■ **Work request**:
Restate the data that follows exactly as it stands, beginning with the first line and ending with the line that contains "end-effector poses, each".

■ **Recorded information**:
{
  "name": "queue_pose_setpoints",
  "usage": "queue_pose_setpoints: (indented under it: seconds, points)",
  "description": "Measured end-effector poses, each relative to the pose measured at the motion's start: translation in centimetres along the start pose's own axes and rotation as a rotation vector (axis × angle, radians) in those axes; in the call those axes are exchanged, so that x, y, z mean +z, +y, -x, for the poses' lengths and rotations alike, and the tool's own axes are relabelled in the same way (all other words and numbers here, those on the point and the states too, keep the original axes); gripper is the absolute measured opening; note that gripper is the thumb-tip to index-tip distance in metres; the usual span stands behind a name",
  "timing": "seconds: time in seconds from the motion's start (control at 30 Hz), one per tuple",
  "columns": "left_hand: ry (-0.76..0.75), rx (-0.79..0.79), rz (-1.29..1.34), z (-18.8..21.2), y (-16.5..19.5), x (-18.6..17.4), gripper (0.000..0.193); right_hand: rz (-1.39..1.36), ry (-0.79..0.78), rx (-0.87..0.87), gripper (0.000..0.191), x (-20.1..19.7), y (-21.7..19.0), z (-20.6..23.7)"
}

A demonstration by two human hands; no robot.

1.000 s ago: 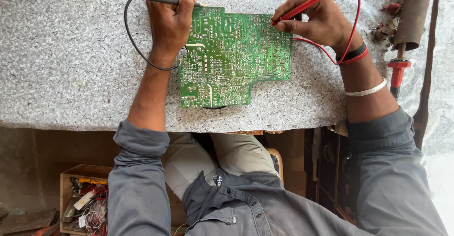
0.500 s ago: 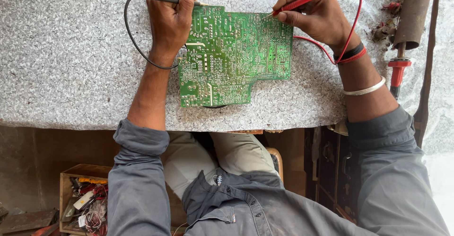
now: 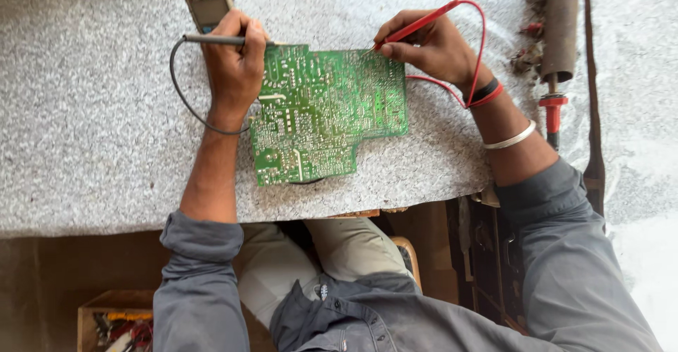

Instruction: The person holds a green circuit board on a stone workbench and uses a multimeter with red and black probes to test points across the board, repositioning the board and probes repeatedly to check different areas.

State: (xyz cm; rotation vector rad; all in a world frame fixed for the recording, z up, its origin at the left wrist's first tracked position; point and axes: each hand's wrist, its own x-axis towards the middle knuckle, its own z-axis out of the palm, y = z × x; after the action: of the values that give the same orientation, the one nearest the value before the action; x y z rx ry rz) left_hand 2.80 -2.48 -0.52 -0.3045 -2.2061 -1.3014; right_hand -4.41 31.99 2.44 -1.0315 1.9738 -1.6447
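The left hand (image 3: 236,62) is closed in a fist around a black probe (image 3: 215,40), whose handle sticks out to the hand's left while its tip is hidden under the fingers. A black lead (image 3: 182,94) loops from the handle's end down and round beneath the wrist. Just above this hand lies a small meter (image 3: 208,6), its lower edge covered by the knuckles. Immediately to the hand's right, touching it, lies a green circuit board (image 3: 328,112), solder side up, flat on a speckled grey worktop (image 3: 85,126).

The right hand (image 3: 431,45) pinches a red probe (image 3: 417,26) between thumb and fingers like a pen, with its tip at the board's upper right corner. A red lead (image 3: 479,41) arcs from the probe over the back of the hand and round the wrist, which carries dark and red bands; a silver bangle (image 3: 512,139) sits further up the forearm.

Well to the right of this hand lies a soldering iron (image 3: 554,101) with a red collar beside a brown cylinder (image 3: 561,20) and some debris. Below the worktop edge, near the left elbow, a wooden box (image 3: 113,320) holds tangled parts
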Motion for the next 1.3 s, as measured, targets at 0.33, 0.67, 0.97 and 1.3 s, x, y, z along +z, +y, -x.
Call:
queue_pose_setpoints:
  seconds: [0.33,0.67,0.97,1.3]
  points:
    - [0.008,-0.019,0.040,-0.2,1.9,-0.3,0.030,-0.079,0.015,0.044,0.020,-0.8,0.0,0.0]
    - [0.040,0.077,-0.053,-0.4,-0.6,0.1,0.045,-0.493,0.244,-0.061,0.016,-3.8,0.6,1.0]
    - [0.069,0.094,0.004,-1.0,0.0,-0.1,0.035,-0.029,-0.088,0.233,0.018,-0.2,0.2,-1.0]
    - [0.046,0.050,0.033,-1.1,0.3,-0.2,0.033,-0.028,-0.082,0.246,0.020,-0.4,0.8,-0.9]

■ **Exercise response**:
{
  "name": "queue_pose_setpoints",
  "usage": "queue_pose_setpoints: (indented under it: seconds, points)",
  "description": "Measured end-effector poses, each relative to the pose measured at the motion's start: translation in centimetres along the start pose's own axes and rotation as a rotation vector (axis × angle, radians) in those axes; in the call those axes are exchanged, so that x, y, z mean +z, +y, -x, for the poses' lengths and rotations alike, and the tool's own axes are relabelled in the same way (all other words and numbers here, those on the point and the states too, keep the original axes); gripper is the absolute measured opening; note that gripper is the thumb-tip to index-tip distance in metres; the usual span stands behind a name",

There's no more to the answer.